Aqui, há uma correlação com o outro ícone do horror gótico, o conde Drácula, na forma do recente e brilhante “Nosferatu”, curiosamente também projeto de infância do diretor Robert Eggers. Nele, a dama em apuros é quem conjura o vampiro, bem longe do estereótipo de uma vítima inocente.
Elordi também bebe na fonte de Robert De Niro, o motivo para que o “Frankenstein de Mary Shelley” de Kenneth Branagh não tenha sido relegado ao esquecimento. Como aquele monstro, ele rapidamente se torna ciente de que é uma aberração.
A criatura não é só sede de vingança, moderando o uso da força e buscando no fim apenas perdoar o pai para encontrar a paz. A simbologia cristã não deixa dúvida sobre as associações pretendidas: até a geringonça que dá a vida ao monstro tem a forma de uma cruz.
O criador, por sua vez, vive às turras com a influência de seu pai abusivo, o que expõe o perigosamente frágil elo do filme na figura de Oscar Isaac. Vivendo Victor, o ator escorrega para a caricatura do cientista louco em diversas vezes, sendo efetivo apenas em algumas cenas com Goth.
Del Toro dividiu a trama em um dispensável prólogo no Ártico -como no livro e na obra de Branagh- e depois criou um segmento sentimental demais, no qual Victor conta sua história que quase afunda o filme.
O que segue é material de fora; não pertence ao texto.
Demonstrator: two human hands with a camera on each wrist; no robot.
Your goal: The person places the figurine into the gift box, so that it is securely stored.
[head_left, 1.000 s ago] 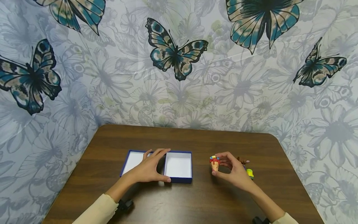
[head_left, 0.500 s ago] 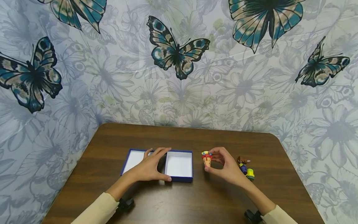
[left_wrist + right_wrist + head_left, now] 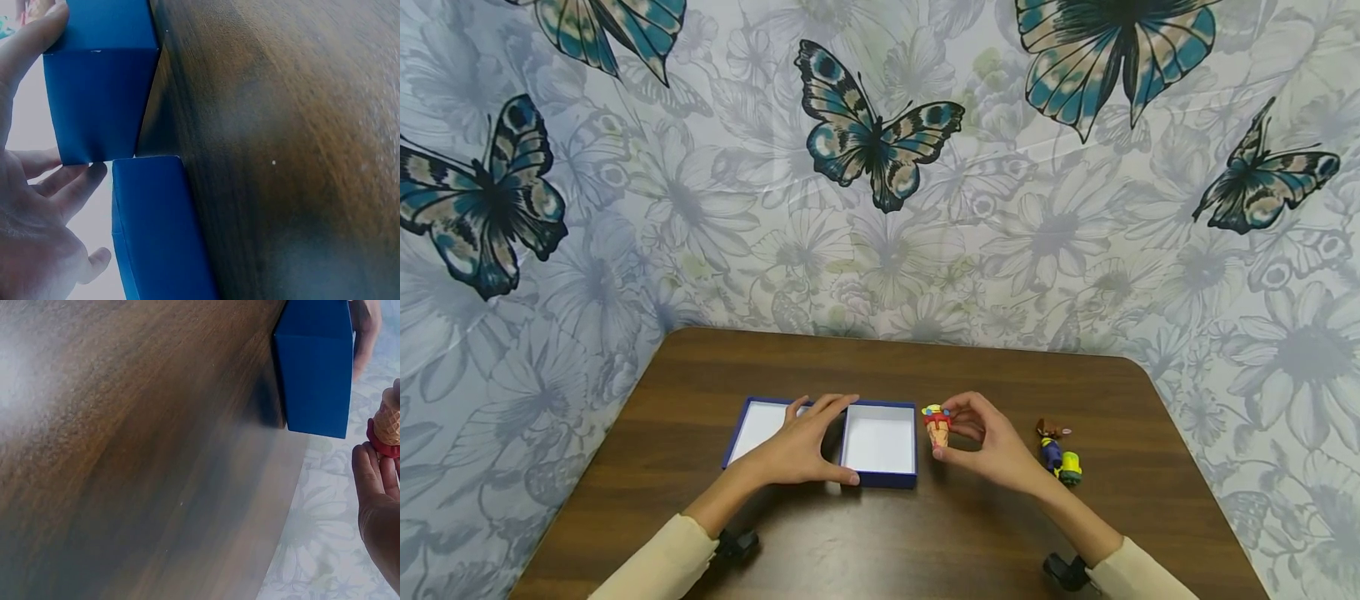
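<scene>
Fingers of the right hand (image 3: pixel 991 446) pinch the small plastic-looking toy (image 3: pixel 937 427), shaped as a tan ice-cream cone with red and yellow top. It has moved leftward, now just right of the square blue cardboard-like box (image 3: pixel 886 481), which the left hand (image 3: pixel 797 452) grips; carrying seems well advanced.

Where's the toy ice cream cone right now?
In the head view, the toy ice cream cone is slightly right of center, in the grip of the right hand, just right of the nearest open blue box.
</scene>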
Ele é salvo e ganha vida, como que atingido por um raio, quando o monstro resolve dar sua versão em primeira pessoa dos acontecimentos.
As camadas são sobrepostas com fluidez pelo mexicano, que entrega o usual espetáculo visual arrebatador, com sets detalhados e ricos em vermelhos e marrons. Só destoa da qualidade da produção o uso de lobos criados por computador, convincentes como uma nota de R$ 3.
Para os aficionados, há “easter eggs” (referências) em abundância -a maioria erudita- como na tocante sequência em que Elordi lê “Ozymandias”, o definitivo poema de ninguém menos do que o marido de Mary Shelley, Percy, sobre a transitoriedade das relações de poder e da vida. Prometeu, que está de forma óbvia no subtítulo do “Frankenstein” original, também dá as caras.
Sem comprometer demais, o diretor sofre um pouco da doença infantil do projeto pessoal, a excessiva reverência ao material de origem. Não que evite desvios: são muitos e, se Elizabeth e o novo papel para o irmão de Victor na trama funcionam, a introdução do personagem do cada dia mais careteiro Christoph Waltz é um erro.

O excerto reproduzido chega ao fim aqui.